**What this task involves:**
Please reproduce the listing in full, exactly as given.

Source material section start

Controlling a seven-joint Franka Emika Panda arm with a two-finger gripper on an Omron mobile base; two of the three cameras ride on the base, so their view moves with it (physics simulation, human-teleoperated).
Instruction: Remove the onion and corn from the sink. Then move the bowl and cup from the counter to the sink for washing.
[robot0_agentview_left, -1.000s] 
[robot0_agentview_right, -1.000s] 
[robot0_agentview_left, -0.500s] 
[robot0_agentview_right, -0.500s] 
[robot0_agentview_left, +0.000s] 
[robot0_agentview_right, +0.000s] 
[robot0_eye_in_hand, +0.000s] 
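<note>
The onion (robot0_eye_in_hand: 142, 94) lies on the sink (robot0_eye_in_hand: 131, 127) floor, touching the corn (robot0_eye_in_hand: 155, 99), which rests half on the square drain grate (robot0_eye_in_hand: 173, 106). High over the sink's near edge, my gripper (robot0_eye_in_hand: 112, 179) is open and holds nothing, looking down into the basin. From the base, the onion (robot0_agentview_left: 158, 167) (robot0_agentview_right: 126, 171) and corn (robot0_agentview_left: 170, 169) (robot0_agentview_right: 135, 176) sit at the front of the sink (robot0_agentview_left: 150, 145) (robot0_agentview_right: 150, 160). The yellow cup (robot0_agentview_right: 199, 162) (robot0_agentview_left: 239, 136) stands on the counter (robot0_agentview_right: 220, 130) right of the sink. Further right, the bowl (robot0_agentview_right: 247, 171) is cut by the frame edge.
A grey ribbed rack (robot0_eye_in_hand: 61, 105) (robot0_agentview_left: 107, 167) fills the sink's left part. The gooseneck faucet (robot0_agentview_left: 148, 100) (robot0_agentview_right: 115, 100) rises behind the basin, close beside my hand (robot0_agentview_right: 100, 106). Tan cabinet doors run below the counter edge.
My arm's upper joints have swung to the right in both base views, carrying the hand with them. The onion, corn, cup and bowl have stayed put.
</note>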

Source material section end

**Response box:**
Controlling a seven-joint Franka Emika Panda arm with a two-finger gripper on an Omron mobile base; two of the three cameras ride on the base, so their view moves with it (physics simulation, human-teleoperated).
Instruction: Remove the onion and corn from the sink. Then move the bowl and cup from the counter to the sink for washing.
[robot0_agentview_left, -1.000s] 
[robot0_agentview_right, -1.000s] 
[robot0_agentview_left, -0.500s] 
[robot0_agentview_right, -0.500s] 
[robot0_agentview_left, +0.000s] 
[robot0_agentview_right, +0.000s] 
[robot0_eye_in_hand, +0.000s] 
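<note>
The onion (robot0_eye_in_hand: 142, 94) lies on the sink (robot0_eye_in_hand: 131, 127) floor, touching the corn (robot0_eye_in_hand: 155, 99), which rests half on the square drain grate (robot0_eye_in_hand: 173, 106). High over the sink's near edge, my gripper (robot0_eye_in_hand: 112, 179) is open and holds nothing, looking down into the basin. From the base, the onion (robot0_agentview_left: 158, 167) (robot0_agentview_right: 126, 171) and corn (robot0_agentview_left: 170, 169) (robot0_agentview_right: 135, 176) sit at the front of the sink (robot0_agentview_left: 150, 145) (robot0_agentview_right: 150, 160). The yellow cup (robot0_agentview_right: 199, 162) (robot0_agentview_left: 239, 136) stands on the counter (robot0_agentview_right: 220, 130) right of the sink. Further right, the bowl (robot0_agentview_right: 247, 171) is cut by the frame edge.
A grey ribbed rack (robot0_eye_in_hand: 61, 105) (robot0_agentview_left: 107, 167) fills the sink's left part. The gooseneck faucet (robot0_agentview_left: 148, 100) (robot0_agentview_right: 115, 100) rises behind the basin, close beside my hand (robot0_agentview_right: 100, 106). Tan cabinet doors run below the counter edge.
My arm's upper joints have swung to the right in both base views, carrying the hand with them. The onion, corn, cup and bowl have stayed put.
</note>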

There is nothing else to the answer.